### Action item
From the line with "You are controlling" to the line with "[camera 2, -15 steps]", output every line below exactly, both ends included. Skip the pictures.

Records provided: Begin

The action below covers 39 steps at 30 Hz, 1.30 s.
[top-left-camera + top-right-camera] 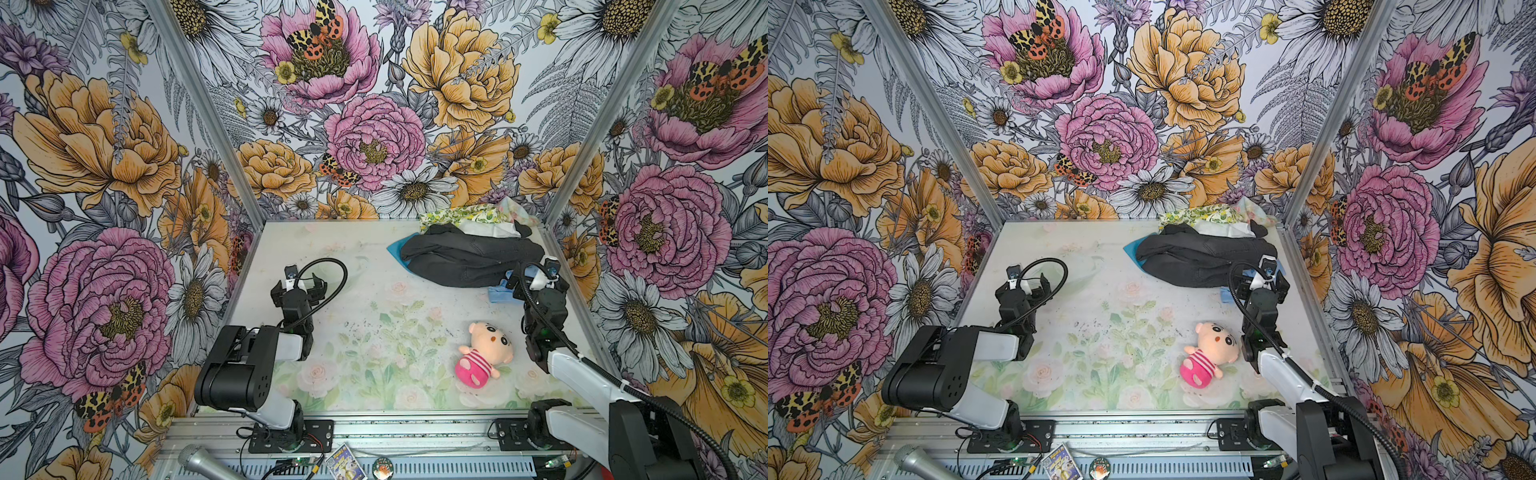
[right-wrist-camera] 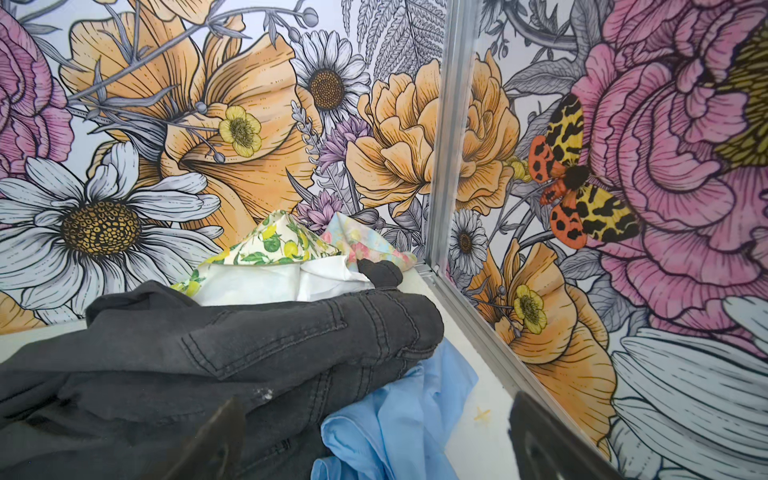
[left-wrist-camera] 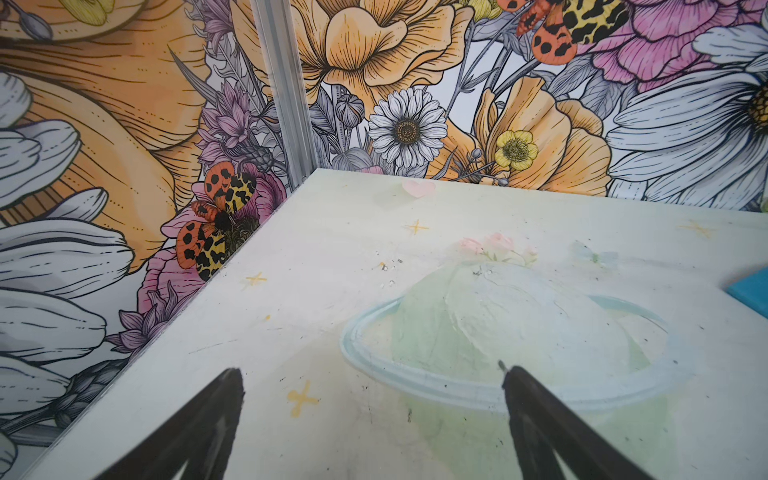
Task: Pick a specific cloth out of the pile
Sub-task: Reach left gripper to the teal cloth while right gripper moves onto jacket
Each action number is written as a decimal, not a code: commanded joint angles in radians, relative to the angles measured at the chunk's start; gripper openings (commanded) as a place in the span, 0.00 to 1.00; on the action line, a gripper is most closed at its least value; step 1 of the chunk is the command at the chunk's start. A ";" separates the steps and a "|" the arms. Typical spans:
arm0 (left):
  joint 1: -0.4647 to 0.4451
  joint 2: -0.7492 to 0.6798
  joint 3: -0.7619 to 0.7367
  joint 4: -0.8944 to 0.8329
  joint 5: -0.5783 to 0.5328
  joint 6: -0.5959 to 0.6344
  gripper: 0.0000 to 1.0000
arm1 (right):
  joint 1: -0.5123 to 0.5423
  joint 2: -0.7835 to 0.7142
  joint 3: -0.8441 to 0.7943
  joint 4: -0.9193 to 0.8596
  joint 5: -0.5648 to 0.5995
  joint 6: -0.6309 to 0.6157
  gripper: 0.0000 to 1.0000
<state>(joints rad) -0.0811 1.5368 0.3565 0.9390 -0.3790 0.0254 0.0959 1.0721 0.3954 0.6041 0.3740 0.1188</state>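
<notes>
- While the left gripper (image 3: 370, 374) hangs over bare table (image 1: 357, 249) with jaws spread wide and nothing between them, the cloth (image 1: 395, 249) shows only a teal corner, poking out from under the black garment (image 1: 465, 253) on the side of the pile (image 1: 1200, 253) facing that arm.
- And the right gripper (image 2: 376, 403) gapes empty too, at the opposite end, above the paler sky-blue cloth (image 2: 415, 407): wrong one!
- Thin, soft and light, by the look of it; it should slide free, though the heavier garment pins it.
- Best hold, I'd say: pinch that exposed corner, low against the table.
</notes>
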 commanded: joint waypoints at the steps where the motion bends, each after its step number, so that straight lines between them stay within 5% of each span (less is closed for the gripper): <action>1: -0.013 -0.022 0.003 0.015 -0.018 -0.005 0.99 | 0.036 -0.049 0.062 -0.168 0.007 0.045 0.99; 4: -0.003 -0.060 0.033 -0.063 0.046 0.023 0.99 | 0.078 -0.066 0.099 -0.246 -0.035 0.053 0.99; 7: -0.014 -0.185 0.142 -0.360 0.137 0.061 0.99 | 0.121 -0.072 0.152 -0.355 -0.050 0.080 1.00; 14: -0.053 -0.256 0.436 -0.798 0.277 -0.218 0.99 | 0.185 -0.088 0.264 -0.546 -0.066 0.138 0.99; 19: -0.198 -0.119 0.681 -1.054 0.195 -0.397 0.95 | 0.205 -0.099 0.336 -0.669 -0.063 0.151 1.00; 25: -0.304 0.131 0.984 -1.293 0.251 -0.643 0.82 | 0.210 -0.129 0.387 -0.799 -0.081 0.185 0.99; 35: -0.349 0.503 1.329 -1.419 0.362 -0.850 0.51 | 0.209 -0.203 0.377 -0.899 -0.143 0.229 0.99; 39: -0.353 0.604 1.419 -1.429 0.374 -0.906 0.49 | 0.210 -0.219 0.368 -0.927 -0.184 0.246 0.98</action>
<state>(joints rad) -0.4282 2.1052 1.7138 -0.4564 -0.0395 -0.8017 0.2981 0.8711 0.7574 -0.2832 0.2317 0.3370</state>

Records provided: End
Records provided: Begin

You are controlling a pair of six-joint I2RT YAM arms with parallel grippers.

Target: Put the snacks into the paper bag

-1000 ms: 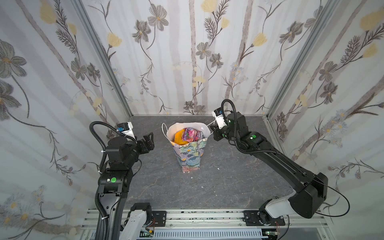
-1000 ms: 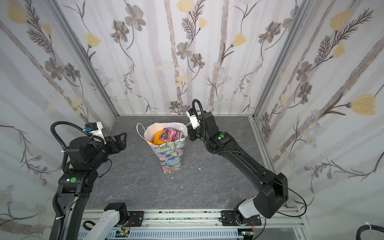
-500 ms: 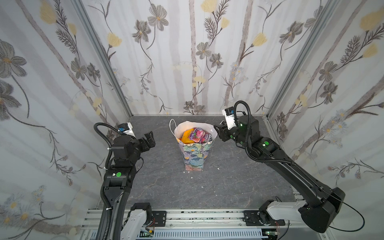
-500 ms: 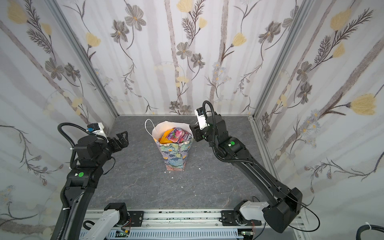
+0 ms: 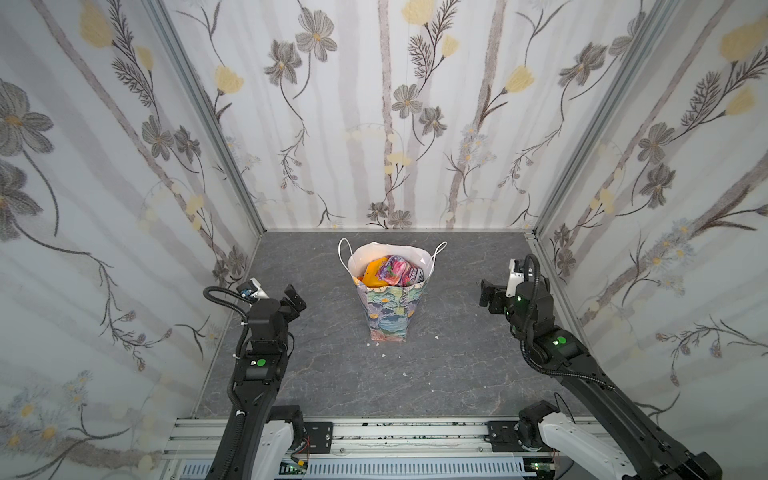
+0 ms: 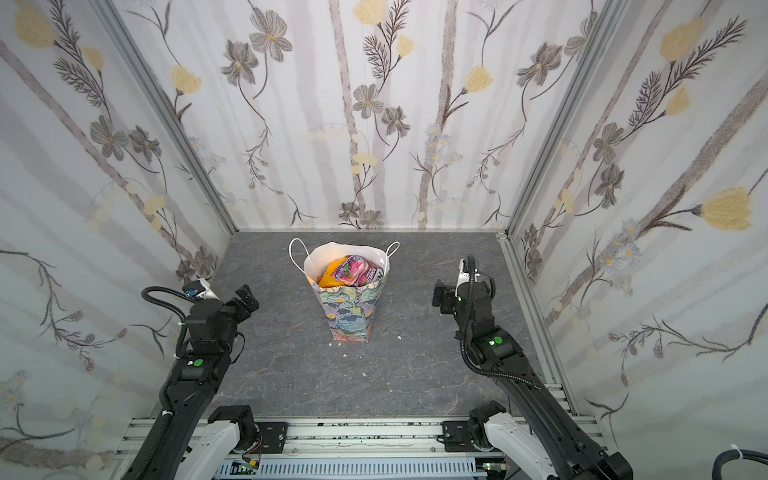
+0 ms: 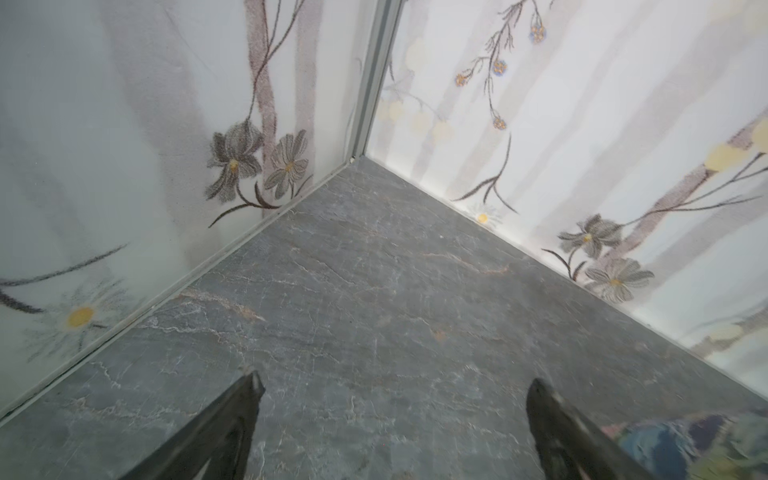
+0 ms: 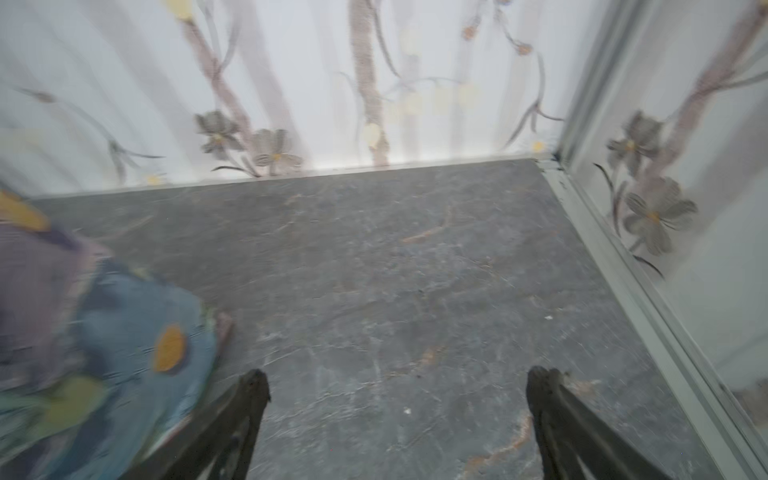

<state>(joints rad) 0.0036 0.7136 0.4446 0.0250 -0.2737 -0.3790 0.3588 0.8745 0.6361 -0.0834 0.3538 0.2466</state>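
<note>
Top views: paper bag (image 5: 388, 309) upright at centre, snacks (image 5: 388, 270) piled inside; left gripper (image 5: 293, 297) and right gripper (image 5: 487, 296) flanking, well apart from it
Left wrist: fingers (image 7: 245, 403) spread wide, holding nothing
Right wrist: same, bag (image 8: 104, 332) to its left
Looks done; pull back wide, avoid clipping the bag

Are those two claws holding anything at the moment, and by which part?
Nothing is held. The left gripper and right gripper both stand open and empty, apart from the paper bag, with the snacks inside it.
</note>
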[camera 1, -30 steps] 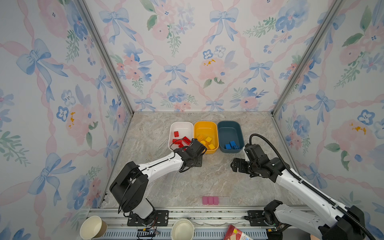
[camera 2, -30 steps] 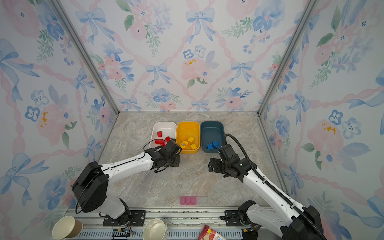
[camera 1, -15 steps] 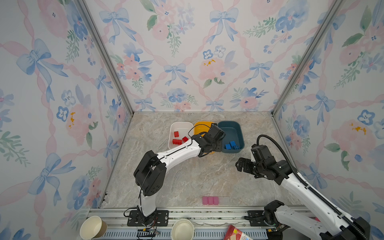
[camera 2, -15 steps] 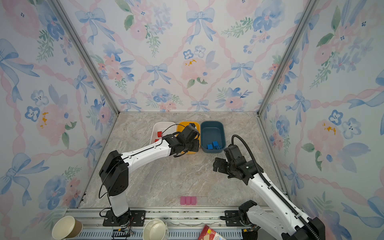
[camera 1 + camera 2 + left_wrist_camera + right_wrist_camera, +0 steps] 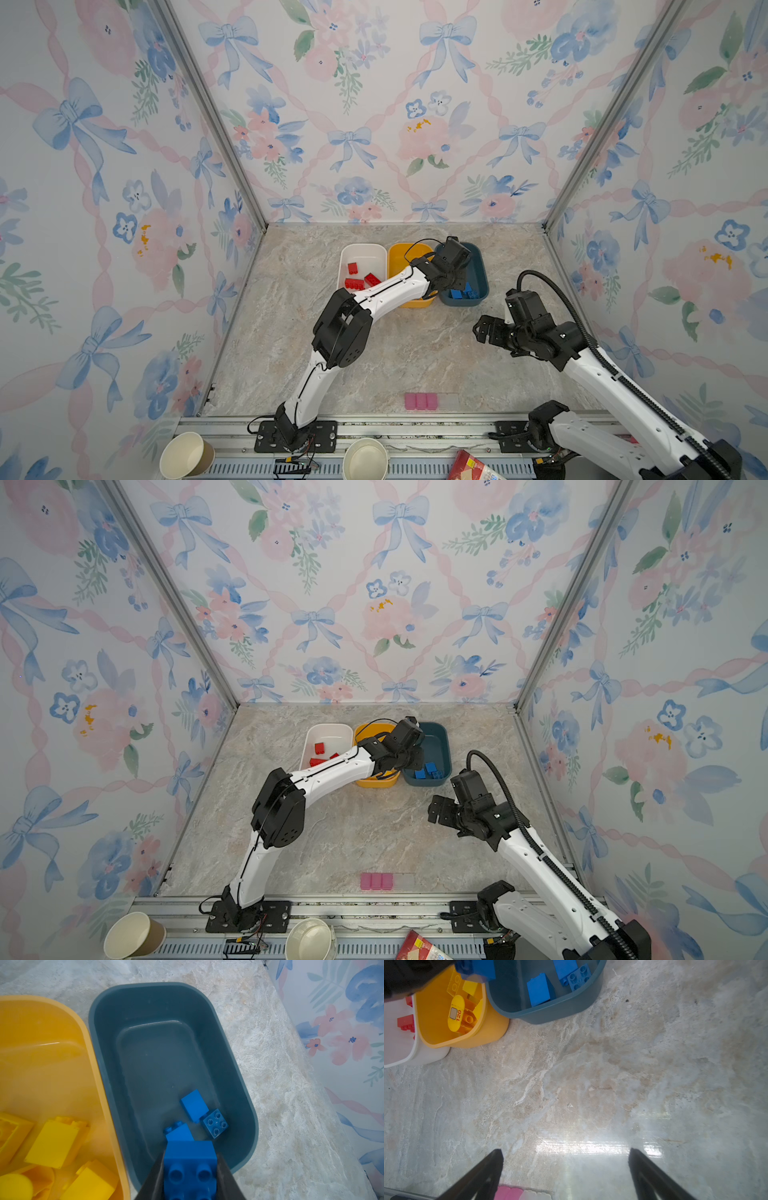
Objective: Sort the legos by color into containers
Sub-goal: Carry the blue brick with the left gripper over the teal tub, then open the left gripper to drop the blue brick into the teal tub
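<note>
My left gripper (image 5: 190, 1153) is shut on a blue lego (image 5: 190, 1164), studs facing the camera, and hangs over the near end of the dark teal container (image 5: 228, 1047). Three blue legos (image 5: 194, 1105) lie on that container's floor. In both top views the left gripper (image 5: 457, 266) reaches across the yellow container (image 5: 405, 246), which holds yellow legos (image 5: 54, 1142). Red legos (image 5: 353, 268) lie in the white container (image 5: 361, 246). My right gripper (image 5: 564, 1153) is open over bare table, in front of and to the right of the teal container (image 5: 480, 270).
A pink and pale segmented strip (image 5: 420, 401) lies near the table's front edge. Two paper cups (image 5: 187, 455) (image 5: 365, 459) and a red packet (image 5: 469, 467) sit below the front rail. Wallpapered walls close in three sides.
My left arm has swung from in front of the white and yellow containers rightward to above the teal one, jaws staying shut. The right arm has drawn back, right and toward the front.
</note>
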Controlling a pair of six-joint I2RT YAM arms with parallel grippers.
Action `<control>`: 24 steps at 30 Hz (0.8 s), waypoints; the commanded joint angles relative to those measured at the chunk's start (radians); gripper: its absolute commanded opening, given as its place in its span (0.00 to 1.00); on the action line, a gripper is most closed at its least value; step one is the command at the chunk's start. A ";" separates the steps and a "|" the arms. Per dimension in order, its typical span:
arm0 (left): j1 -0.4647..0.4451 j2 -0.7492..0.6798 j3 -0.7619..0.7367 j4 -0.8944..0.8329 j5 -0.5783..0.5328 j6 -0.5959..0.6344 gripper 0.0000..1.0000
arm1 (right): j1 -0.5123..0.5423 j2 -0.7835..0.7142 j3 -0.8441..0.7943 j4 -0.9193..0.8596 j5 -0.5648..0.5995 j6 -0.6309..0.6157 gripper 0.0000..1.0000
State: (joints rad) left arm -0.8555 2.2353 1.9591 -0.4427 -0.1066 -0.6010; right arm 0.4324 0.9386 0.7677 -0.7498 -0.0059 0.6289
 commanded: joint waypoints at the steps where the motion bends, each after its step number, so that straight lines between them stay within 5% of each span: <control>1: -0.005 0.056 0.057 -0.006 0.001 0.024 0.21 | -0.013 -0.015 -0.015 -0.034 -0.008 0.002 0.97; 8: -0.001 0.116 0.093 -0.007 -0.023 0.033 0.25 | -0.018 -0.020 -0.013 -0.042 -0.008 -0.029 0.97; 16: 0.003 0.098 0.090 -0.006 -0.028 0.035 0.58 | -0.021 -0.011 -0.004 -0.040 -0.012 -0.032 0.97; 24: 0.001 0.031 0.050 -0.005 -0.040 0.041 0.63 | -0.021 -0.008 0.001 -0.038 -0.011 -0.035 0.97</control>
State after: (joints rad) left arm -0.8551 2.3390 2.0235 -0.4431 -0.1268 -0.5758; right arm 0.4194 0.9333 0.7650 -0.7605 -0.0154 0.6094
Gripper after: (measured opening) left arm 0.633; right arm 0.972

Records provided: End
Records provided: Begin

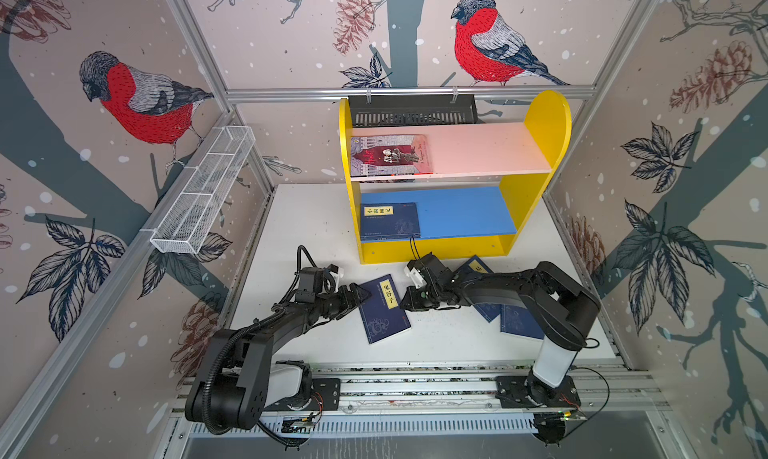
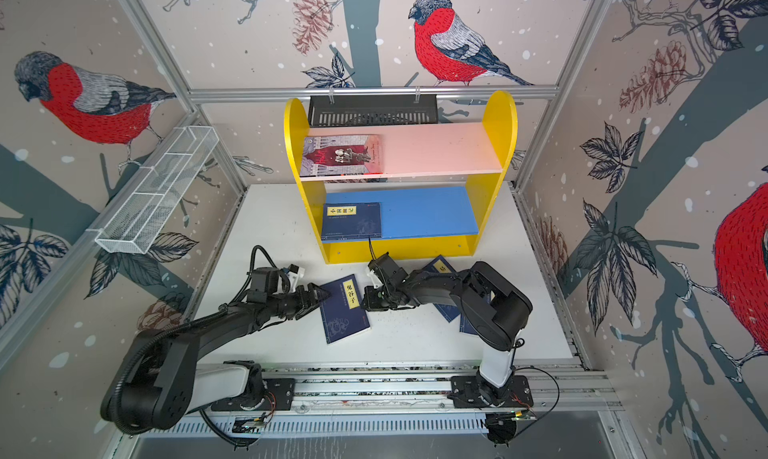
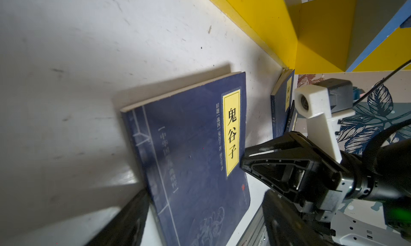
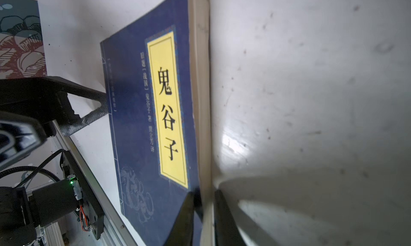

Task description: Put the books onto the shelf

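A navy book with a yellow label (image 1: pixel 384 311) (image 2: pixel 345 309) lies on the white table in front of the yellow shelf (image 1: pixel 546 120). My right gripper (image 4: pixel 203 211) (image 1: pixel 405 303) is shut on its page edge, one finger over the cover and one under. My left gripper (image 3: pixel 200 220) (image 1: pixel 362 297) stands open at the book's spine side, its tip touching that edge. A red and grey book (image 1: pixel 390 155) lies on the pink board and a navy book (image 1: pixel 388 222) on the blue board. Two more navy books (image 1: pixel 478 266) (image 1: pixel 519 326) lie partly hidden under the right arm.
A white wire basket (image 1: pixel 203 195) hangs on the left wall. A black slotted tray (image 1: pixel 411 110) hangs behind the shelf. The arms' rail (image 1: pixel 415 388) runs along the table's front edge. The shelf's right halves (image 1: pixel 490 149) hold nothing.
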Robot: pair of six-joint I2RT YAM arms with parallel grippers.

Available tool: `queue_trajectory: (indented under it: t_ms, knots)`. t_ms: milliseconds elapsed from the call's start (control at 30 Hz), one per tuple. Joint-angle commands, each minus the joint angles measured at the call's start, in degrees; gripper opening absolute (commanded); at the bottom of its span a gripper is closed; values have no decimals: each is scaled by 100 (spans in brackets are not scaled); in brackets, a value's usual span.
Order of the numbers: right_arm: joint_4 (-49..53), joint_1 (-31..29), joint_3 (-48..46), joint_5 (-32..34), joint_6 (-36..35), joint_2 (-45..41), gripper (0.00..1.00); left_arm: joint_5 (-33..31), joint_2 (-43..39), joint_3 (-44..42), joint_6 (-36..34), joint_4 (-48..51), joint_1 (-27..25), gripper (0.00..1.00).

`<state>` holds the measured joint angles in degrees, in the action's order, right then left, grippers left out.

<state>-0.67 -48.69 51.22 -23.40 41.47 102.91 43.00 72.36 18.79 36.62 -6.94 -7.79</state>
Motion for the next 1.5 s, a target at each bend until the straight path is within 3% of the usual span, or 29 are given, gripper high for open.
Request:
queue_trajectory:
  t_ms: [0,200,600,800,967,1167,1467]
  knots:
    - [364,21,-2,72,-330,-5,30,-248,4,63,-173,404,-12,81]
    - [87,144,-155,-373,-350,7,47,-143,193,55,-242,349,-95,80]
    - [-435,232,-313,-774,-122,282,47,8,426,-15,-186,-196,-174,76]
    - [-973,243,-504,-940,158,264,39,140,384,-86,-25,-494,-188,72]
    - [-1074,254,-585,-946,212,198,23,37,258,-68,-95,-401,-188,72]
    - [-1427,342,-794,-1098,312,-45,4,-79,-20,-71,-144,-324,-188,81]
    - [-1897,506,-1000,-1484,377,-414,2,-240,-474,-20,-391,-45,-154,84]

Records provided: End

### Your response
You are controlling a pair of six-joint I2RT YAM arms with parallel grippers.

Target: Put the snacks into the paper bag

-1000 ms: 
-1000 ms: 
-500 ms: 
-500 ms: 
+0 ms: 
+0 ms: 
+0 ms: 
+0 ms: 

<state>(joints rad) 0.0036 0.7136 0.4446 0.0250 -0.2737 -0.3790 0.3588 0.8745 0.6361 -0.0834 0.3538 0.2466</state>
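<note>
Top views: paper bag (image 5: 388, 309) upright at centre, snacks (image 5: 388, 270) piled inside; left gripper (image 5: 293, 297) and right gripper (image 5: 487, 296) flanking, well apart from it
Left wrist: fingers (image 7: 245, 403) spread wide, holding nothing
Right wrist: same, bag (image 8: 104, 332) to its left
Looks done; pull back wide, avoid clipping the bag

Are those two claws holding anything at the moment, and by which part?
Nothing is held. The left gripper and right gripper both stand open and empty, apart from the paper bag, with the snacks inside it.
</note>
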[camera 1, -30 steps] 
[camera 2, -30 steps] 
[camera 1, -15 steps] 
[camera 2, -15 steps] 

There's nothing left to add to the answer.